Metadata-Version: 2.1
Name: torchdistill
Version: 0.3.2
Summary: A Modular, Configuration-Driven Framework for Knowledge Distillation. Trained models, training logs and configurations are available for ensuring the reproducibiliy.
Home-page: https://github.com/yoshitomo-matsubara/torchdistill
Author: Yoshitomo Matsubara
License: MIT
Platform: UNKNOWN
Requires-Python: >=3.6
Description-Content-Type: text/markdown
Provides-Extra: test
License-File: LICENSE

# torchdistill: A Modular, Configuration-Driven Framework for Knowledge Distillation
[![PyPI version](https://badge.fury.io/py/torchdistill.svg)](https://badge.fury.io/py/torchdistill)
[![Build Status](https://travis-ci.com/yoshitomo-matsubara/torchdistill.svg?branch=master)](https://travis-ci.com/github/yoshitomo-matsubara/torchdistill)
[![DOI:10.1007/978-3-030-76423-4_3](https://zenodo.org/badge/DOI/10.1007/978-3-030-76423-4_3.svg)](https://doi.org/10.1007/978-3-030-76423-4_3)


***torchdistill*** (formerly *kdkit*) offers various state-of-the-art knowledge distillation methods 
and enables you to design (new) experiments simply by editing a declarative yaml config file instead of Python code. 
Even when you need to extract intermediate representations in teacher/student models, 
you will **NOT** need to reimplement the models, that often change the interface of the forward, but instead 
specify the module path(s) in the yaml file. Refer to [this paper](https://github.com/yoshitomo-matsubara/torchdistill#citation) for more details.  

In addition to knowledge distillation, this framework helps you design and perform general deep learning experiments
(**WITHOUT coding**) for reproducible deep learning studies. i.e., it enables you to train models without teachers 
simply by excluding teacher entries from a declarative yaml config file. 
You can find such examples below and in [configs/sample/](https://github.com/yoshitomo-matsubara/torchdistill/tree/main/configs/sample/).  

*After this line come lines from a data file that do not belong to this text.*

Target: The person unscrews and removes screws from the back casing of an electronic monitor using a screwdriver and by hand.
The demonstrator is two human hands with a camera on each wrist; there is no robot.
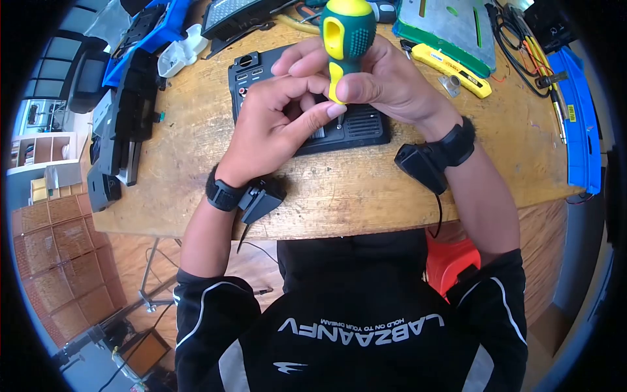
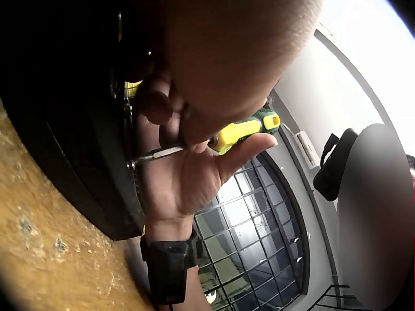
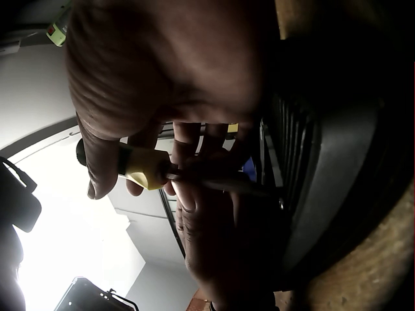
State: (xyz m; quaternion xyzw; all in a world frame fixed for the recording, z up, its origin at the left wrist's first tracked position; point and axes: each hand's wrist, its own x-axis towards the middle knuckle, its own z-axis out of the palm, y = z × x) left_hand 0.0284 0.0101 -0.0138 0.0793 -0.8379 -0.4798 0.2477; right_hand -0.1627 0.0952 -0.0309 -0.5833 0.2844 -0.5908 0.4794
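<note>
A screwdriver (image 1: 357,39) with a green and yellow handle stands upright over a black box-shaped device (image 1: 366,132) with sockets and a slotted grille. My right hand (image 1: 401,85) grips the handle, its thumb along the yellow part. Below the handle, my left hand (image 1: 264,127) pinches the metal shaft between thumb and fingers. In the left wrist view the shaft (image 2: 160,153) runs to a screw at the device's face, its tip right at the screw. The right wrist view shows the yellow neck of the handle (image 3: 146,168) and the left fingers (image 3: 188,196) by the shaft.
A yellow utility knife (image 1: 450,69) and a small metal ring (image 1: 450,85) lie to the right. Beyond them are a grey-green tray (image 1: 450,36) and a blue bin (image 1: 583,130). Black housings (image 1: 121,124) and white plastic parts (image 1: 183,52) sit left.
</note>
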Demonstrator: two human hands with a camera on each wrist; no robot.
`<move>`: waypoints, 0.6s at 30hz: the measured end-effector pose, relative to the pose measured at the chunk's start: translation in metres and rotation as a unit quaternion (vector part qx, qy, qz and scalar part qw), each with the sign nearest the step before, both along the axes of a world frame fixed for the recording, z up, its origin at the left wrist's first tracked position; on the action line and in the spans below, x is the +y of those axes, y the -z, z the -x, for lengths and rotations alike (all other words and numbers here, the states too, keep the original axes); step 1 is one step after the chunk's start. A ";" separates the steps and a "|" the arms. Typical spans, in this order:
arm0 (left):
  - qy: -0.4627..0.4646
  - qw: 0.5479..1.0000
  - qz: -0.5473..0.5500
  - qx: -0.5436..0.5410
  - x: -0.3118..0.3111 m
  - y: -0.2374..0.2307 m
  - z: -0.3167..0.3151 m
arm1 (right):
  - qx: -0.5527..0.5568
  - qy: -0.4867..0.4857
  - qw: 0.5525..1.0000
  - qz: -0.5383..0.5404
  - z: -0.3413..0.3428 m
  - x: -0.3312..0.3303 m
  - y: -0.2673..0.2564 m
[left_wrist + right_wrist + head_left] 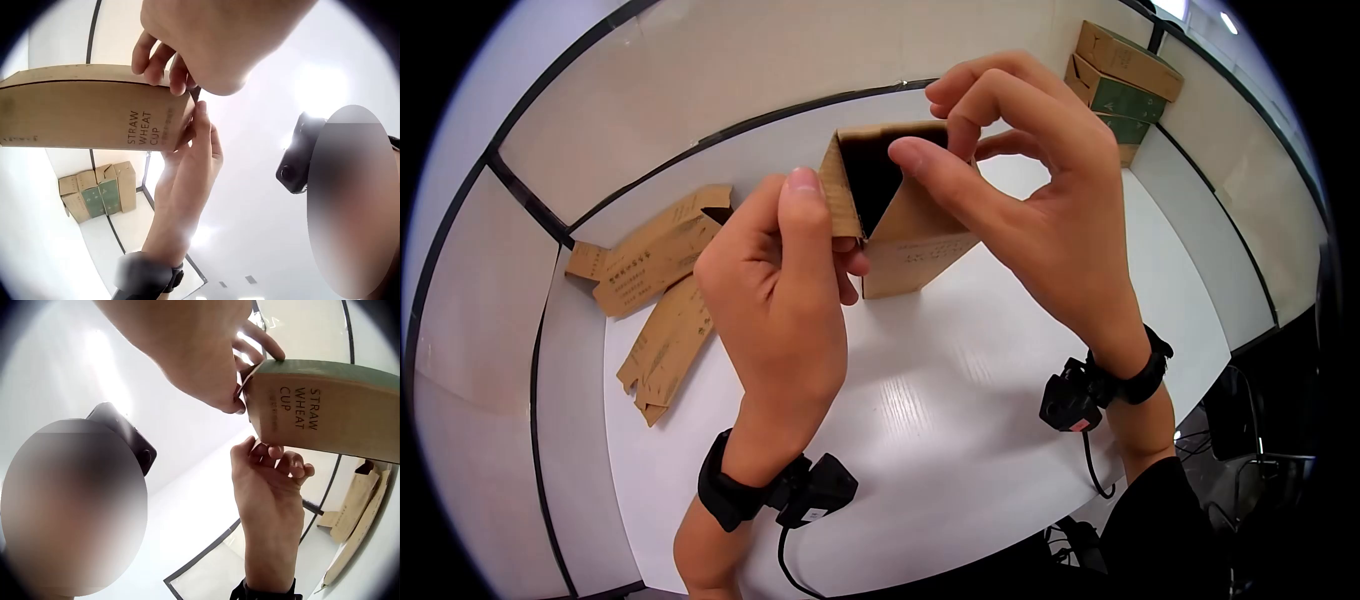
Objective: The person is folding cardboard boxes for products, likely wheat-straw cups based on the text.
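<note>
The box [920, 255] stands roughly upright over the table [990, 480], its open mouth facing up; whether its base touches the table cannot be determined. The left hand [775, 290] pinches the flap [837, 195] at the left of the mouth, thumb on top and fingertips below. The right hand [1040, 200] grips the right edge of the mouth, thumb over the opening and fingers bent at the outer side. Lettering [147, 128] on one face reads "STRAW WHEAT CUP"; an adjoining face is green. Two flattened cartons [665, 245] lie at the left of the table, partly overlapping. A stack of boxes [1120, 90] occupies the far right corner. Each wrist carries a strapped camera [1072, 395].
</note>
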State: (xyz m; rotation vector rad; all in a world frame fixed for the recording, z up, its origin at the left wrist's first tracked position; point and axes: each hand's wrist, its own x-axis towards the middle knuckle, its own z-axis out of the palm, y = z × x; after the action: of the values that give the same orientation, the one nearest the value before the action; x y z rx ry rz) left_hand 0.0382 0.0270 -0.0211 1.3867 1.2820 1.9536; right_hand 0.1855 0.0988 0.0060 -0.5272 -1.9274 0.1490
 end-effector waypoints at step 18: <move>-0.042 0.971 -0.166 0.165 0.012 0.006 0.017 | -0.075 -0.158 0.982 0.067 -0.014 0.000 -0.010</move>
State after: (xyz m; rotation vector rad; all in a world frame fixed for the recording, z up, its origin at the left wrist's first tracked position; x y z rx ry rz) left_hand 0.0213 0.0392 -0.0268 1.9161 1.2046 2.1316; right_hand 0.1995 0.0991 0.0163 -0.3231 -2.1498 0.4564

When you refer to ***torchdistill*** in your paper, please cite [this paper](https://github.com/yoshitomo-matsubara/torchdistill#citation) 
instead of this GitHub repository.  
**Your citation is appreciated and motivates me to maintain and upgrade this framework!** 

## Forward hook manager
Using **ForwardHookManager**, you can extract intermediate representations in model without modifying the interface of its forward function.  
[This example notebook](https://github.com/yoshitomo-matsubara/torchdistill/tree/main/demo/extract_intermediate_representations.ipynb) [![Open In Colab](https://colab.research.google.com/assets/colab-badge.svg)](https://colab.research.google.com/github/yoshitomo-matsubara/torchdistill/blob/master/demo/extract_intermediate_representations.ipynb) 
will give you a better idea of the usage such as knowledge distillation and analysis of intermediate representations.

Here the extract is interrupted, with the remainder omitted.